Problem to solve:
Using only the entries below, output the lines starting at the one containing "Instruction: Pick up" and ending at the one containing "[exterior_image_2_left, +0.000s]", exactly and inclusive of both, omitting the pictures.

Records excerpted from a collection
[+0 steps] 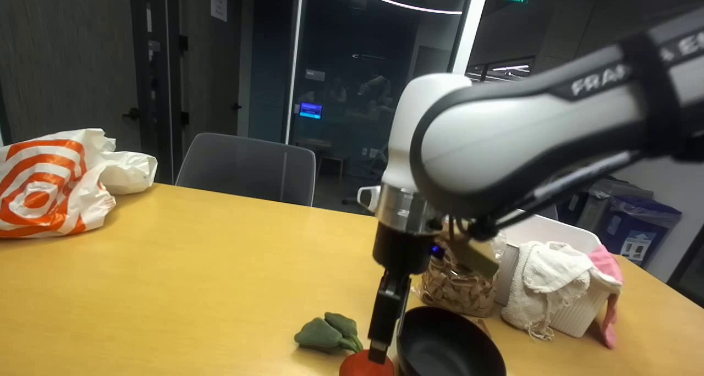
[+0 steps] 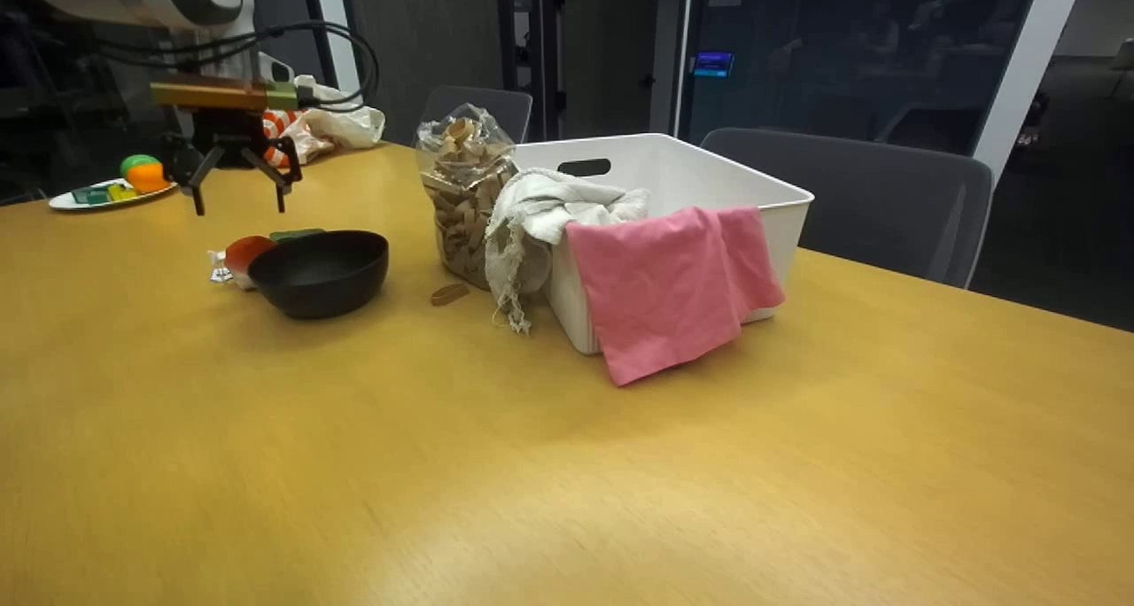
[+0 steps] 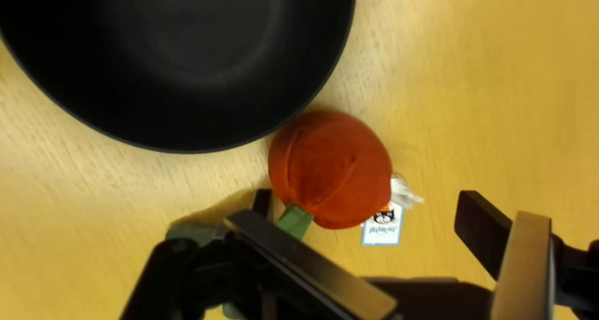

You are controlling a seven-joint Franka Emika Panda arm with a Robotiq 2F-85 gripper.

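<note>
My gripper (image 2: 240,205) is open and empty, pointing down above the table; its fingers also show in the wrist view (image 3: 365,203). Nearest below it is a red-orange plush toy (image 3: 330,168) with a green stem, green leaves (image 1: 324,333) and a white-and-blue tag (image 3: 382,225). In the wrist view the toy lies ahead of the fingers, closer to the left one, which hides part of the leaves. The toy also shows in both exterior views (image 1: 366,365) (image 2: 245,253). A black bowl (image 2: 323,287) stands right beside the toy; the wrist view shows it bare inside (image 3: 201,44).
A white basket (image 2: 753,167) has a whitish cloth (image 2: 567,200) and a pink cloth (image 2: 678,278) over its edge. A clear bag of brown pieces (image 2: 465,207) stands beside it. A plate (image 2: 66,202) with toy food and a white-and-red plastic bag (image 1: 60,183) lie farther off.
</note>
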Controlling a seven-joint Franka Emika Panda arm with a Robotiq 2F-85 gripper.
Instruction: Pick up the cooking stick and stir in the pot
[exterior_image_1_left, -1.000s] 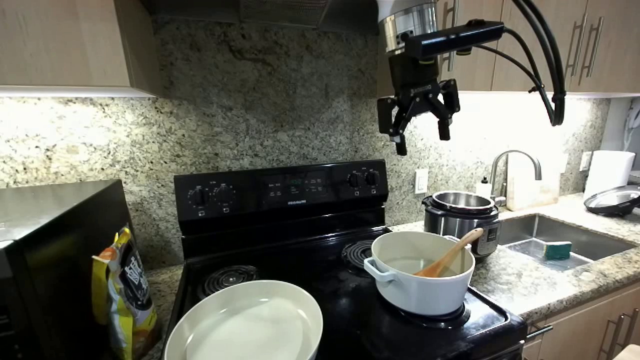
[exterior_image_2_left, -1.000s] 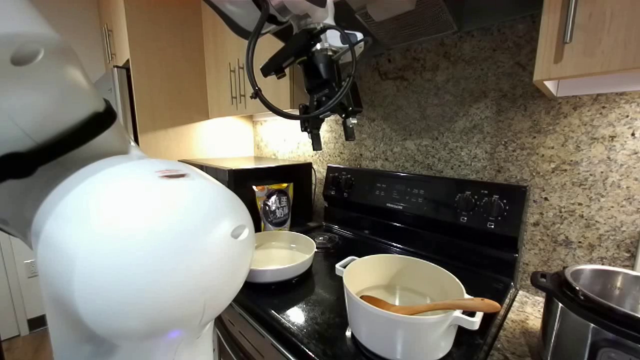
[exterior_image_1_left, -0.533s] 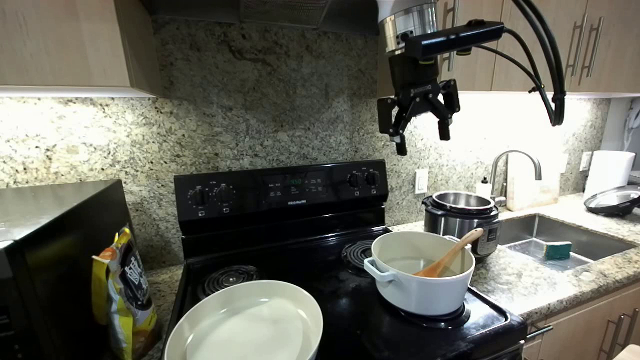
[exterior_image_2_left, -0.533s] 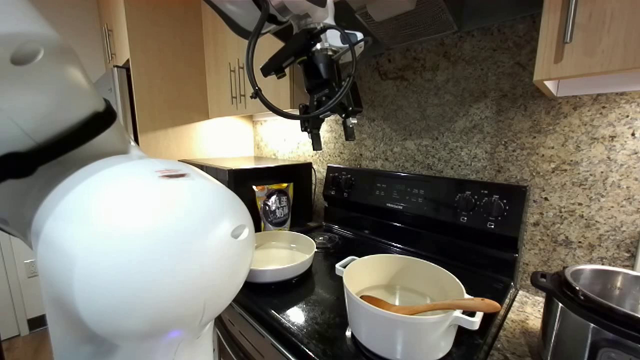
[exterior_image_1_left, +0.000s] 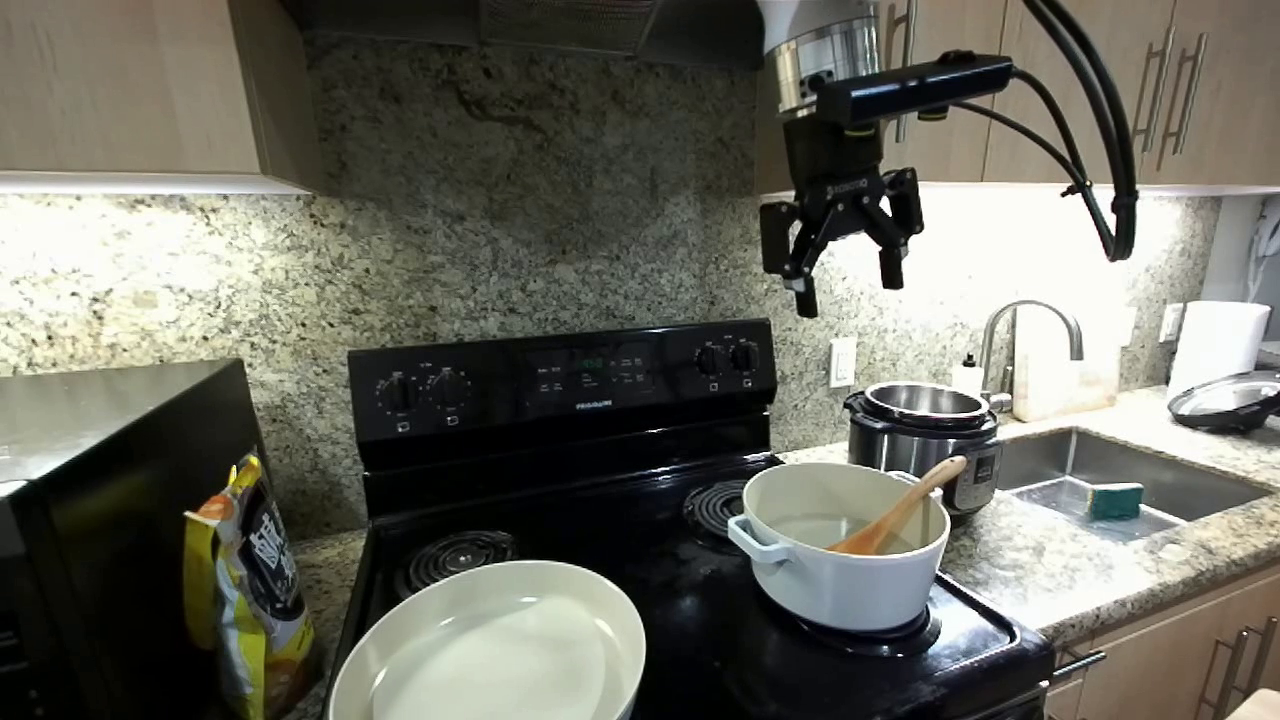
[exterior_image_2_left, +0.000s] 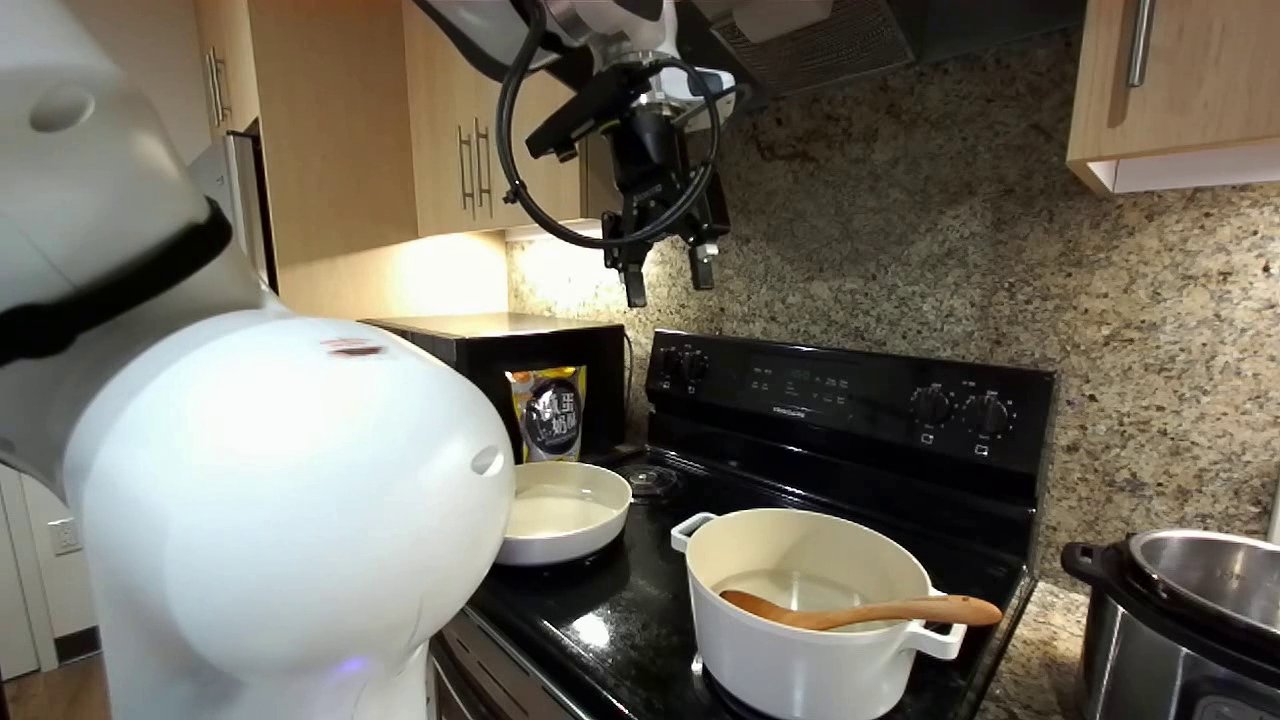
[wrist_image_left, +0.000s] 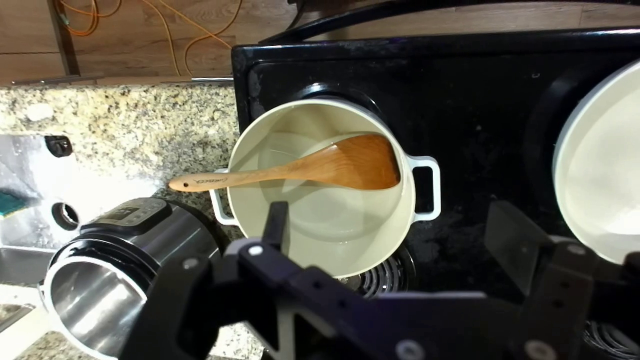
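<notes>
The cooking stick (exterior_image_1_left: 912, 500), a light-brown wooden spatula, leans in the white pot (exterior_image_1_left: 850, 590). In an exterior view its blade is inside and its handle (exterior_image_2_left: 900, 610) rests across the rim, sticking out over a side handle of the pot (exterior_image_2_left: 790, 670). In the wrist view the stick (wrist_image_left: 345, 165) lies across the pot opening (wrist_image_left: 340, 245), its handle end pointing left. My gripper (exterior_image_1_left: 850, 290) is open and empty, well above the pot; it also shows in an exterior view (exterior_image_2_left: 669, 285). In the wrist view the gripper's fingers (wrist_image_left: 390, 220) are wide apart, touching nothing.
A shallow white pan (exterior_image_1_left: 500, 660) sits on the black stove (exterior_image_1_left: 690, 610). A steel pressure cooker (exterior_image_1_left: 920, 455) stands beside the pot, near the sink (exterior_image_1_left: 1190, 480). The stove's back panel (exterior_image_1_left: 570, 390) rises behind. A snack bag (exterior_image_1_left: 265, 600) leans by the microwave (exterior_image_1_left: 130, 530).
My gripper has moved slightly down and slightly to the right in both exterior views over the last half second. The stick and pot have not moved.
</notes>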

Solution:
Instruction: Pick up the cooking stick and stir in the pot
[exterior_image_1_left, -1.000s] 
[exterior_image_2_left, -1.000s] 
[exterior_image_1_left, -0.533s] 
[exterior_image_2_left, -0.533s] 
[exterior_image_1_left, +0.000s] 
[exterior_image_2_left, +0.000s] 

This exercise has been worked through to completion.